▸ **Records from a dataset**

════════════════════

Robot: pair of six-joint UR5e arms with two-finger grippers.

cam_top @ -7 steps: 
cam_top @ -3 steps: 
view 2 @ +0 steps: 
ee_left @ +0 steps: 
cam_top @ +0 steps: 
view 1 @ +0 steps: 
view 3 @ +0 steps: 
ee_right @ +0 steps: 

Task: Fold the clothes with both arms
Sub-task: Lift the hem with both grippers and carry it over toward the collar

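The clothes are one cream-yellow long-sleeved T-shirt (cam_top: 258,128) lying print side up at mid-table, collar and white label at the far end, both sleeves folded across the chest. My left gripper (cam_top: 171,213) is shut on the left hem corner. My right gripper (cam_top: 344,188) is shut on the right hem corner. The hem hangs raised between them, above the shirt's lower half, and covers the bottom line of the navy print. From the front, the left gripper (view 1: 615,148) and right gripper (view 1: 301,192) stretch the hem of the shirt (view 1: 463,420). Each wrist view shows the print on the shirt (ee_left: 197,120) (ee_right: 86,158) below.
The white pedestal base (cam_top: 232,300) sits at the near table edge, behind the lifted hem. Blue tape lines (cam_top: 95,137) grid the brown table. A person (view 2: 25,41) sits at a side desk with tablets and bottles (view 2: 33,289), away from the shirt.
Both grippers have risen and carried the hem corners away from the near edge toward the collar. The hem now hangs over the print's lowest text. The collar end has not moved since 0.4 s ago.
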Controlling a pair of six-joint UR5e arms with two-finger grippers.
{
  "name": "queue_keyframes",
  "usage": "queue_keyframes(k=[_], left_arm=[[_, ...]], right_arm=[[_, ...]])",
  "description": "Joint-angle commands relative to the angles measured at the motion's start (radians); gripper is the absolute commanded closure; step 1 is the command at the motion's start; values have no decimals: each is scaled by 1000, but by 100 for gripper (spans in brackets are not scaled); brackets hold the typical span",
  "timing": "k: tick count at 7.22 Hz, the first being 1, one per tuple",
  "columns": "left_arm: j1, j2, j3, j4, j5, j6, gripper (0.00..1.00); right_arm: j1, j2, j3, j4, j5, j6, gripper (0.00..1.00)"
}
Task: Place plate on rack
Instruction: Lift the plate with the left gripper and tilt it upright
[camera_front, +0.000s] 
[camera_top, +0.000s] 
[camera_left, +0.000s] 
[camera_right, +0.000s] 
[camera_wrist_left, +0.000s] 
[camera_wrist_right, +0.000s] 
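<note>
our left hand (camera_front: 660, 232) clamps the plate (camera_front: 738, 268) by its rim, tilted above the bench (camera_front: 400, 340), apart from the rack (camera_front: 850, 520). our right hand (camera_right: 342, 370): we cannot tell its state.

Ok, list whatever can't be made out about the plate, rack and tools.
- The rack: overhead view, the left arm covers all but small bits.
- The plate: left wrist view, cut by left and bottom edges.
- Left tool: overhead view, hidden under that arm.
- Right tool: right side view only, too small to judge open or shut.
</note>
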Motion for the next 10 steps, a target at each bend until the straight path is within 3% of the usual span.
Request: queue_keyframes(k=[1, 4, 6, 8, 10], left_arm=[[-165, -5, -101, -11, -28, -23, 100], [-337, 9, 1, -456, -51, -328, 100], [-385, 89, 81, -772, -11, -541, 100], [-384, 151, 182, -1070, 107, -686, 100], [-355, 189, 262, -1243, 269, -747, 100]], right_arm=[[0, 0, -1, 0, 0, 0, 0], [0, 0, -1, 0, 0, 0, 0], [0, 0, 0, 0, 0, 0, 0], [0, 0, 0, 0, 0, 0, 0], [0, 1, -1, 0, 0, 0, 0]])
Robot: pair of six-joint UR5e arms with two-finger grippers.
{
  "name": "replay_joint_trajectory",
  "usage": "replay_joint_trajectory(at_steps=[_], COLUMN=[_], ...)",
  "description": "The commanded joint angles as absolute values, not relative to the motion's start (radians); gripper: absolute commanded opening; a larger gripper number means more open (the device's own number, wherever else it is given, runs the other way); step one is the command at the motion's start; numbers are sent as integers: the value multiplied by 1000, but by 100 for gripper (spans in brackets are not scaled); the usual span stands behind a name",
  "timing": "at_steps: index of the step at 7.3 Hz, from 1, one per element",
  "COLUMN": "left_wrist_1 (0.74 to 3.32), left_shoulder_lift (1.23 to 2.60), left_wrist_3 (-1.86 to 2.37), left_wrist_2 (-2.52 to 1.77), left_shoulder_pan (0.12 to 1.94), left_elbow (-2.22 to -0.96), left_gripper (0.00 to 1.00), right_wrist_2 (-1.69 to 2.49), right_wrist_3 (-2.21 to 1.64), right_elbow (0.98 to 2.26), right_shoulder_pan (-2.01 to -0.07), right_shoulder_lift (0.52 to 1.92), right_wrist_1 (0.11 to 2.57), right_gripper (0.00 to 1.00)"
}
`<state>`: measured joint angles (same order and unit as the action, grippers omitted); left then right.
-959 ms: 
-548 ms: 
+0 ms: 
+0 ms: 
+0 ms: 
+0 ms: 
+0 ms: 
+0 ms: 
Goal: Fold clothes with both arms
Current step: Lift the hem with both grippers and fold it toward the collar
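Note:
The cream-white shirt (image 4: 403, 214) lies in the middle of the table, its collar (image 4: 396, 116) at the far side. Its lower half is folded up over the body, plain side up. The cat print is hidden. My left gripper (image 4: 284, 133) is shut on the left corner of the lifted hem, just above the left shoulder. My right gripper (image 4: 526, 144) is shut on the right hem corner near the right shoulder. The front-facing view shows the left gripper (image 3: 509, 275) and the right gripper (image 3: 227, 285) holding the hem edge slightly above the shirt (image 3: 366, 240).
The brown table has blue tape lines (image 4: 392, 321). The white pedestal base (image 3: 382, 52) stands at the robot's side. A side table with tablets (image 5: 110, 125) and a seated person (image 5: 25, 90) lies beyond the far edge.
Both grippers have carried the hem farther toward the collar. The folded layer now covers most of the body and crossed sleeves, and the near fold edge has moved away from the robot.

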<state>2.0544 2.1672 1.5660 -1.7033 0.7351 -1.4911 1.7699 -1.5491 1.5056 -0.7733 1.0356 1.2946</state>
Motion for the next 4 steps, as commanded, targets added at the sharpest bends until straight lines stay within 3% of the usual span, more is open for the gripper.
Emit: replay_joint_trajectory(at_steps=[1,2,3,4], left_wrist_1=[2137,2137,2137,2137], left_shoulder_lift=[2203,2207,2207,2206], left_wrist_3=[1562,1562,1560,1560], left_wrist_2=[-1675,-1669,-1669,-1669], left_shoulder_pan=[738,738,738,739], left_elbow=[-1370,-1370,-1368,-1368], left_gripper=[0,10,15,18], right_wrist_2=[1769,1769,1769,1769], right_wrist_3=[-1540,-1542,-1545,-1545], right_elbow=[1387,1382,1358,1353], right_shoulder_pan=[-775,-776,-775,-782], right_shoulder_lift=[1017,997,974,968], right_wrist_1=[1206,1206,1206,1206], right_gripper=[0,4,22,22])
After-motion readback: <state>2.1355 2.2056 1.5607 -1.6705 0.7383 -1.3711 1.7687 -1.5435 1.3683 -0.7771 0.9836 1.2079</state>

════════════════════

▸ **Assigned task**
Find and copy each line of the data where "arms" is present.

▸ **Task response**
Robot: pair of six-joint UR5e arms with two-finger grippers.
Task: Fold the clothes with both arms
Controlling a pair of six-joint UR5e arms with two-finger grippers.
Robot: pair of six-joint UR5e arms with two-finger grippers.
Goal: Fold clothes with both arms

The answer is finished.